PST metadata mapping
The following sections record the mapping between the scan configuration and scan request to the header keys within the output DADA files during PST digital signal processing. It also includes the mapping to the metadata keys.
General mapping
This section includes the mapping from the scan configuration, DADA Header
keys, and direct mappings to the metadata. Where this is a simple conversion
or calculation then the information is in the the Notes column. The Mode
column is for the processing mode:
VR - Voltage recorder
FT - Flow through
DF - Detected filterbank (currently not supported)

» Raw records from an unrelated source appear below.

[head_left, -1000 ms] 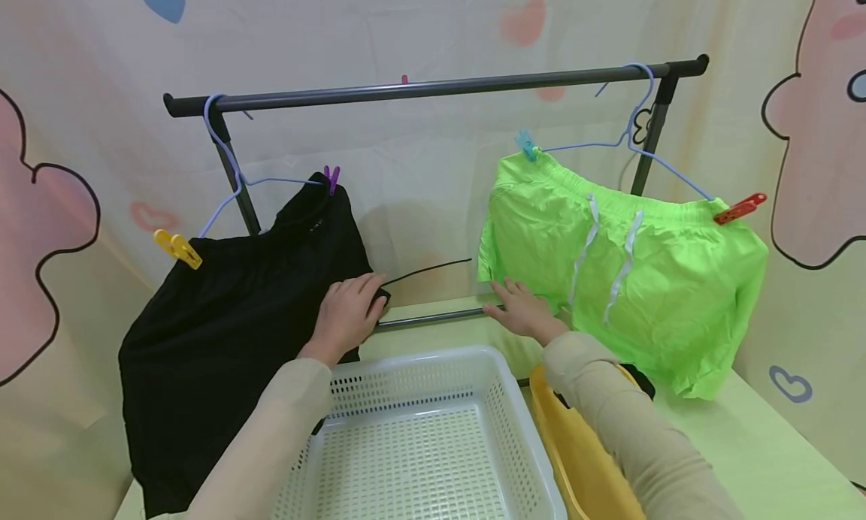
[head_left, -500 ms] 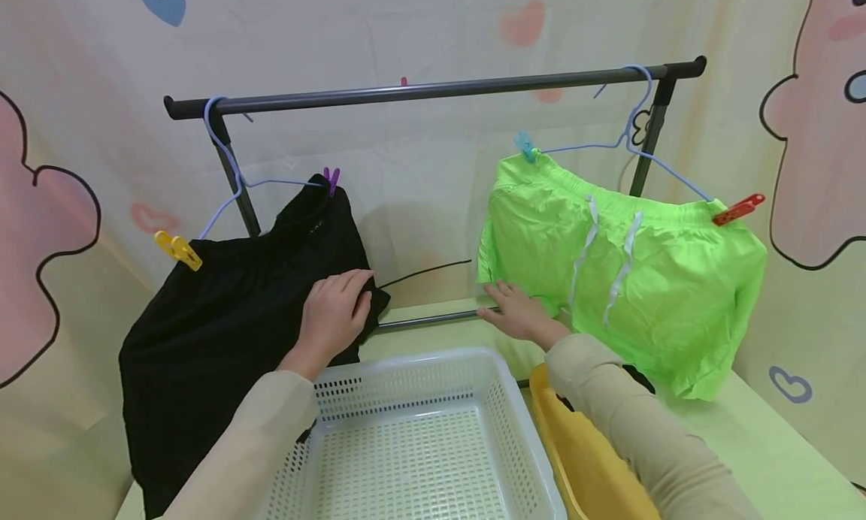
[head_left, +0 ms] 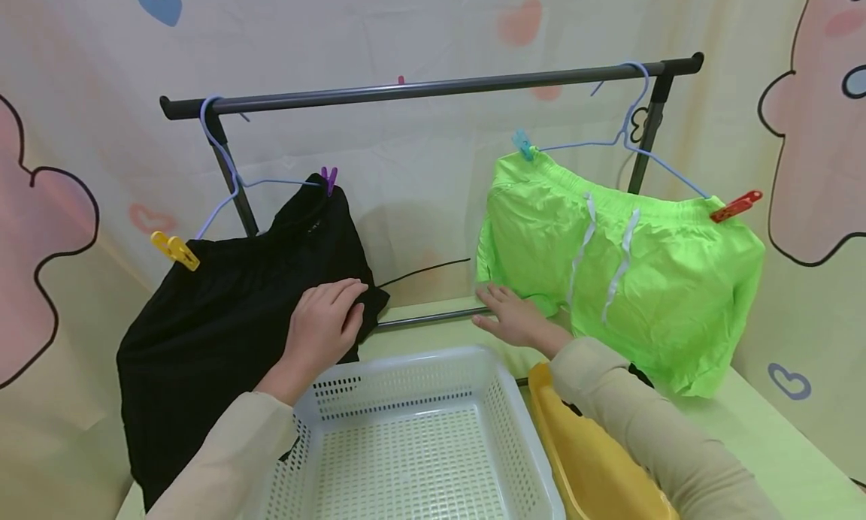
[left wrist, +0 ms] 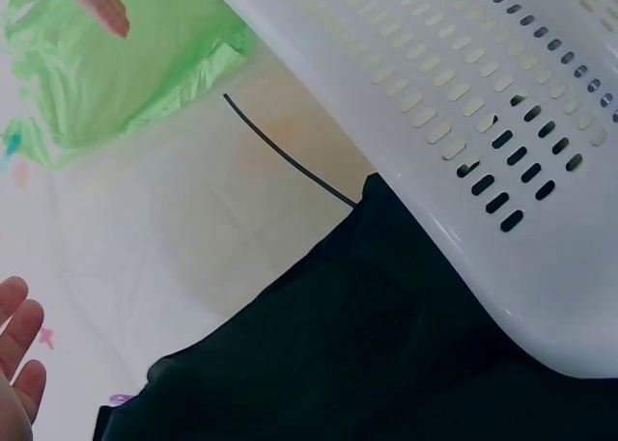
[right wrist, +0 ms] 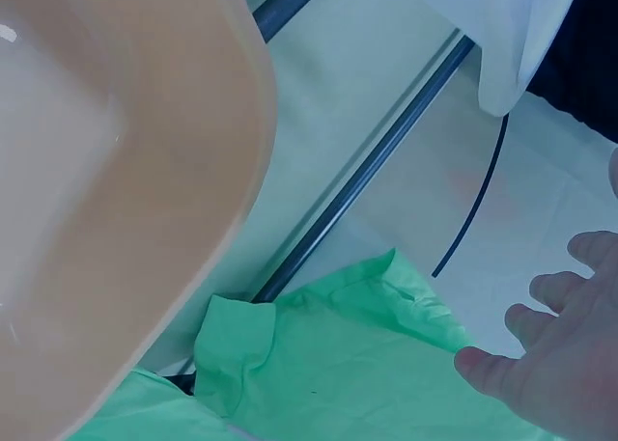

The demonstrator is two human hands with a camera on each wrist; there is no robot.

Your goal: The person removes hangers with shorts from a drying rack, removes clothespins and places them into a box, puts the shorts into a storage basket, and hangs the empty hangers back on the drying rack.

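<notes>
In the head view my left hand hovers in front of black shorts, fingers slightly bent and holding nothing. The shorts hang from a blue hanger, with a yellow clothespin and a purple clothespin at the waistband. My right hand, fingers spread, is by the lower left corner of bright green shorts. A second blue hanger carries these, with a teal clothespin and a red clothespin. In the right wrist view no object lies between the right fingers.
A dark rack bar spans above both garments, and a lower bar runs behind the basket. The white perforated basket stands front centre. Beside it is a yellow container, partly under my right sleeve. A thin black cord sticks out between the garments.
My left hand has drawn back leftward and towards me, away from the black shorts' right edge. My right hand has shifted slightly left and down. The garments hang as before.
</notes>
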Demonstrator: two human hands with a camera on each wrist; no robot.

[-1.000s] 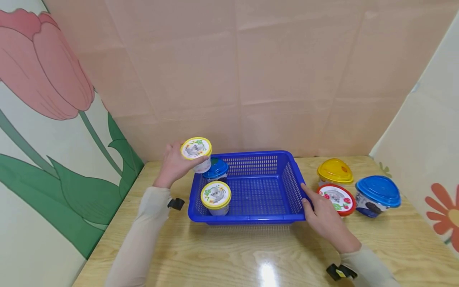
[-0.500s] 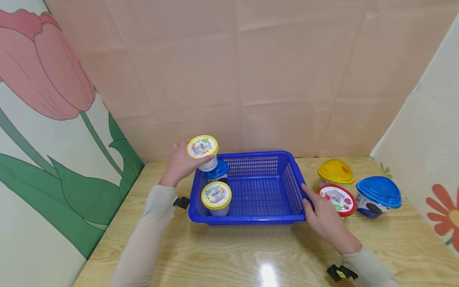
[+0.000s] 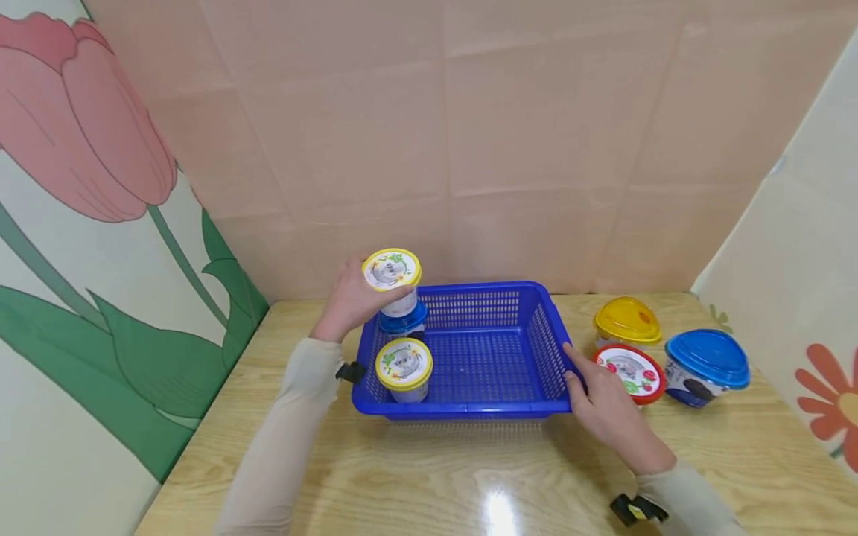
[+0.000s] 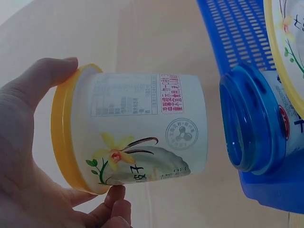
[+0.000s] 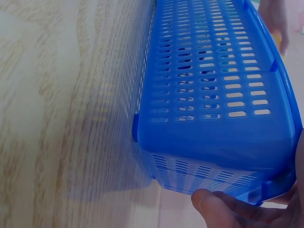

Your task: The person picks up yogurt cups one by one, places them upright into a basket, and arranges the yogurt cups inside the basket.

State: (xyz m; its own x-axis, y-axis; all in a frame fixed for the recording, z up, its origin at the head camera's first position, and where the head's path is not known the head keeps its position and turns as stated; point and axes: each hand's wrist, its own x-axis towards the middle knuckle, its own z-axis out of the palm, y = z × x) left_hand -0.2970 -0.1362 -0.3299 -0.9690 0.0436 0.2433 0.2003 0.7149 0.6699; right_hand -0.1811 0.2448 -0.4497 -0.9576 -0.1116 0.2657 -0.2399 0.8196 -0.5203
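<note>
My left hand [image 3: 351, 301] holds a paper cup with a yellow lid and a vanilla flower print [image 4: 142, 126], thumb and fingers round its lid end. The cup hangs over the back left corner of a blue plastic basket [image 3: 469, 409]. In the left wrist view a gap separates its base from a blue-lidded tub [image 4: 247, 121] standing in the basket. A second yellow-lidded cup [image 3: 404, 366] stands in the basket's front left corner. At the basket's right side my right hand [image 3: 610, 409] grips the rim; its fingers [image 5: 216, 209] show against the outer wall.
Right of the basket stand a tub with a yellow domed lid [image 3: 627, 320], a red-lidded cup [image 3: 630, 372] close beside my right hand, and a blue-lidded tub [image 3: 707, 361]. A covered wall [image 3: 469, 186] rises behind the wooden table [image 3: 429, 476].
My left hand has carried the yellow-lidded cup rightward, from beside the basket's back left corner to over the blue-lidded tub. The right hand and the basket have stayed put.
</note>
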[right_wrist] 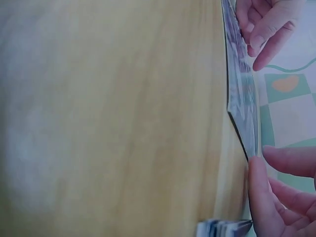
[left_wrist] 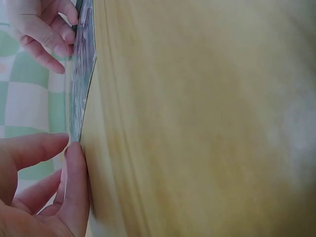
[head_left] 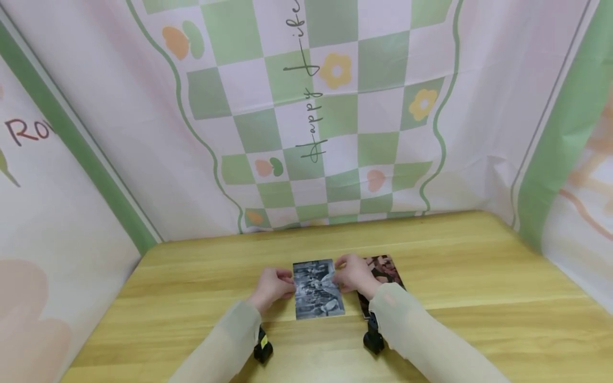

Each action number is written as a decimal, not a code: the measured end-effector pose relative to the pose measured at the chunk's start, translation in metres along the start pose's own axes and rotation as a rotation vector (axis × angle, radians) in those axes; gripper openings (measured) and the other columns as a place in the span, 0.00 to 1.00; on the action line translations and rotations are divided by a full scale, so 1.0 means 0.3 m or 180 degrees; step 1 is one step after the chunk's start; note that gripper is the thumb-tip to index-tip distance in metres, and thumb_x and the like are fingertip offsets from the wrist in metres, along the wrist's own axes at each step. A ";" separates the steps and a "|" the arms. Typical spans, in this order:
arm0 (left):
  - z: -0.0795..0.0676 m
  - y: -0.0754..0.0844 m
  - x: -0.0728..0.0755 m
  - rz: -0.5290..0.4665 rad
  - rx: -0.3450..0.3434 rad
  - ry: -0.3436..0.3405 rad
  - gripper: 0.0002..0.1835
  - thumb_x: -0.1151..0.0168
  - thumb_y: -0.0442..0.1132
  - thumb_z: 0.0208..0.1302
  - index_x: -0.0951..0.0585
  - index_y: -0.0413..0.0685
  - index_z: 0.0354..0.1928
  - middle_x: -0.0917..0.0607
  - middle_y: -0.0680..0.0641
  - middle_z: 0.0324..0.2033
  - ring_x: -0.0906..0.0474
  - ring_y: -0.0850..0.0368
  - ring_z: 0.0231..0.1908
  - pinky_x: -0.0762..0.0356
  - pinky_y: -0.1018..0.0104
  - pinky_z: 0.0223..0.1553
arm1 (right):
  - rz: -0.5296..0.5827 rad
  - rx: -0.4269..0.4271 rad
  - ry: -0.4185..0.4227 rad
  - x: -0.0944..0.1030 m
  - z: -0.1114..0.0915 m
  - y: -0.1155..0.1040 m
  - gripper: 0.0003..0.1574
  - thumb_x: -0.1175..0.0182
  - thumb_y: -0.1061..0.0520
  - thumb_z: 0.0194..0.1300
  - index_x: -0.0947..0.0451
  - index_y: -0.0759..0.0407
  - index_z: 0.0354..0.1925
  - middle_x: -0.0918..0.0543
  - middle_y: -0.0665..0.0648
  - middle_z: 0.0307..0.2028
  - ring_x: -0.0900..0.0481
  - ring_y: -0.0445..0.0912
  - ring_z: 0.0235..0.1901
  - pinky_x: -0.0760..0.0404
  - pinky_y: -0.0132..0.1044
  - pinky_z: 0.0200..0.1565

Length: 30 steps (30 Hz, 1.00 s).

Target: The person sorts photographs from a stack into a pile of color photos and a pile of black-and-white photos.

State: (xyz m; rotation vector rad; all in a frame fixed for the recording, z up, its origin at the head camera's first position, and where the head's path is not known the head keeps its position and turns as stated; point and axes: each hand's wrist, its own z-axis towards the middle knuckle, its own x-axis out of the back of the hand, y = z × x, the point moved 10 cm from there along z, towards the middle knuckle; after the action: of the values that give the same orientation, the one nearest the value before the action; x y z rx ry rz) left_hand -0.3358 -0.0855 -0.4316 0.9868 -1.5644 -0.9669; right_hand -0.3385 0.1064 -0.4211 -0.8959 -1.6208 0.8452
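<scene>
A black-and-white picture card lies upright in the head view, flat and close over the wooden table. My left hand pinches its left edge between thumb and forefinger. On the opposite edge, my right hand holds the card with thumb and fingertips. In the left wrist view, the card appears nearly edge-on between the two hands. Partly hidden beneath the right hand and sleeve is a dark reddish picture card. The right wrist view shows a small stack of cards near the right thumb.
The wooden table reaches back to a hanging cloth with green checks and flowers. More printed cloth hangs at both sides. A black wrist camera sits under the left sleeve, another camera under the right.
</scene>
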 end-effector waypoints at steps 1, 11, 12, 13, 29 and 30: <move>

PT - Pulsar timing (currently not supported)
All - all modes
| Config Key / Default | DADA Header Key | Metadata Key | Notes |
|---|---|---|---|
| eb_id | EB_ID | execution_block | |
| frequency_band | UDP_FORMAT | There is a mapping from frequency band to UDP format: "low" -> "PstLow", for mid the "5a" and "5b" map to "MidPSTBand5" for bands 1 to 4 the value is "MidPSTBandX", where X is the band number | |
| scan_id | SCAN_ID | obscore/obs_id | Scan ID comes from the scan not the scan configuration |
| receiver_id | FRONTEND | ||
| receptors | ANTENNAE | input is an array of values converted to string and joined by a "," | |
| receptor_weights | ANT_WEIGHTS | input is an array of values converted to string and joined by a "," | |
| timing_beam_id | BEAM_ID | If timing_beam_id is not set it is the BEAM id of the TANGO device | |
| observer_id | OBSERVER | context/observer | |
| project_id | PROJID | ||
| subarray_id | SUBARRAY_ID | ||
| source | SOURCE | obscore/target_name | |
| delay_centre | DELAY_CENTRE | The input is an array but the header value is a string joined by a "," | |
| target/target_name | SOURCE | obscore/target_name | |
| target/attrs/crd1 | STT_CRD1 | obscore/s_ra | This is in deg |
| target/attrs/crd1 | STT_CRD2 | obscore/s_dec | This is in deg |
| target/attrs/epoch | EQUINOX | ||
| max_scan_length | SCANLEN_MAX | max_scan_length is a float so we do an int() conversion | |
| total_bandwidth | BW / BW_OUT | total_bandwidth is in Hz and bandwidth is in MHz | |
| centre_frequency | FREQ | Config is in MHz, output is in MHz | |
| ft/channel_polarisation_selection/channels | CHAN_FT | The config has this a tuple/array that is joined with a "," | |
| ft/channel_polarisation_selection/polarisations | POLN_FT | ||
| ft/requantisation/num_bits_out | NBIT_OUT | ||
| ft/requantisation/scale | DIGITIZER_SCALE | ||
| ft/rescale/timescale | RESCALE_TIMESCALE | Units is in seconds. | |
| ft/rescale/algorithm | RESCALE_ALGORITHM | ||
| ft/rescale/periodic_update | RESCALE_PERIODIC_UPDATE | ||
| rfi_frequency_masks | NMASK / FREQ_MASK / CHANNEL_MASK | ||
In the above table, if the config key starts with ft/ then it's specific for flow through mode. All other values are valid |
|||
for all modes. As more modes are added, the prefixes of df/ and pt/ will be added to config keys that are specific to the detected filterbank and |
|||
| pulsar timing modes respectively. |
Deprecated Scan Config Mappings
The following scan config values have been deprecated and will be removed in version 3.0 of the PST Scan configuration schema.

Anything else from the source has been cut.